### TASK TO CARRY OUT
Print the listing exactly as it stands, and skip any pictures in it.

### EXERCISE DATA
+++++

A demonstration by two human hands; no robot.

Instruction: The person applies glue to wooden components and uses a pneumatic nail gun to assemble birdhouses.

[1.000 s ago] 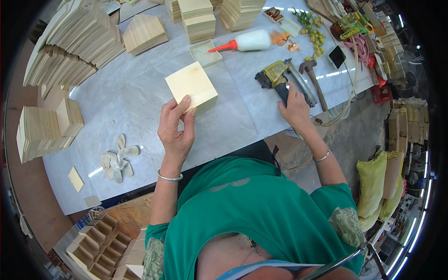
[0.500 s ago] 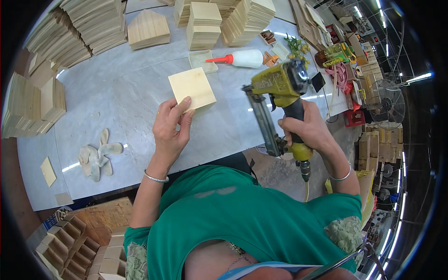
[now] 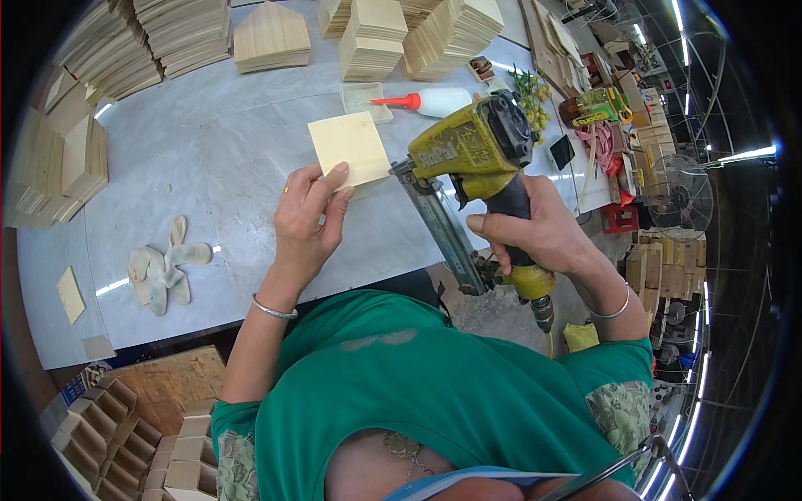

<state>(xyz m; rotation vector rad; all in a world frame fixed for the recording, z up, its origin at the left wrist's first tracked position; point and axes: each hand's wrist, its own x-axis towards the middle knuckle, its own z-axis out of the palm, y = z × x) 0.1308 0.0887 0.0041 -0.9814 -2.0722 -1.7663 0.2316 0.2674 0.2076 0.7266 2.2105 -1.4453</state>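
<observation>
Between thumb and fingers, my left hand (image 3: pixel 311 213) pinches a square pale wooden piece (image 3: pixel 347 146) near its lower edge, above the table. Whatever lies beneath that top face is mostly hidden. My right hand (image 3: pixel 547 224) is wrapped round the black grip of a yellow pneumatic nail gun (image 3: pixel 468 150). The gun's nose is at the right edge of the wooden piece; whether they touch I cannot tell. A hose fitting hangs from the gun's lower end. Behind the piece lie a white glue bottle (image 3: pixel 443 102) with a red nozzle and a shallow pale tray (image 3: pixel 355 98).
Stacks of wooden boards (image 3: pixel 372 42) line the table's far side, with more stacks (image 3: pixel 50 167) at the left. A pair of pale gloves (image 3: pixel 167 267) lies on the grey table (image 3: pixel 242 159). Compartmented wooden boxes (image 3: pixel 113 426) stand at lower left. A phone (image 3: pixel 561 152) rests at the right.
The nail gun has moved left and tilted, bringing its nose to the wooden piece's right edge. The piece has turned slightly in my left hand. The view has shifted a little.
</observation>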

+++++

### WORKED SOLUTION
A demonstration by two human hands; no robot.

Instruction: The person applies glue to wooden components and uses a pneumatic nail gun to assemble birdhouses.

[1.000 s ago] 
[0.500 s ago] 
[now] 

<state>(xyz m; rotation vector rad; all in a world frame fixed for the recording, z up, its origin at the left wrist's first tracked position; point and axes: each hand's wrist, its own x-axis towards the middle knuckle, its own z-axis out of the palm, y = z × x) 0.1308 0.0887 0.0041 -0.9814 -2.0722 -1.7663 0.2316 0.2674 0.2076 0.7266 2.2105 -1.4453</state>
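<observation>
Between thumb and fingers, my left hand (image 3: pixel 311 213) pinches a square pale wooden piece (image 3: pixel 347 146) near its lower edge, above the table. Whatever lies beneath that top face is mostly hidden. My right hand (image 3: pixel 547 224) is wrapped round the black grip of a yellow pneumatic nail gun (image 3: pixel 468 150). The gun's nose is at the right edge of the wooden piece; whether they touch I cannot tell. A hose fitting hangs from the gun's lower end. Behind the piece lie a white glue bottle (image 3: pixel 443 102) with a red nozzle and a shallow pale tray (image 3: pixel 355 98).
Stacks of wooden boards (image 3: pixel 372 42) line the table's far side, with more stacks (image 3: pixel 50 167) at the left. A pair of pale gloves (image 3: pixel 167 267) lies on the grey table (image 3: pixel 242 159). Compartmented wooden boxes (image 3: pixel 113 426) stand at lower left. A phone (image 3: pixel 561 152) rests at the right.
The nail gun has moved left and tilted, bringing its nose to the wooden piece's right edge. The piece has turned slightly in my left hand. The view has shifted a little.
</observation>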

The exercise was answered in full.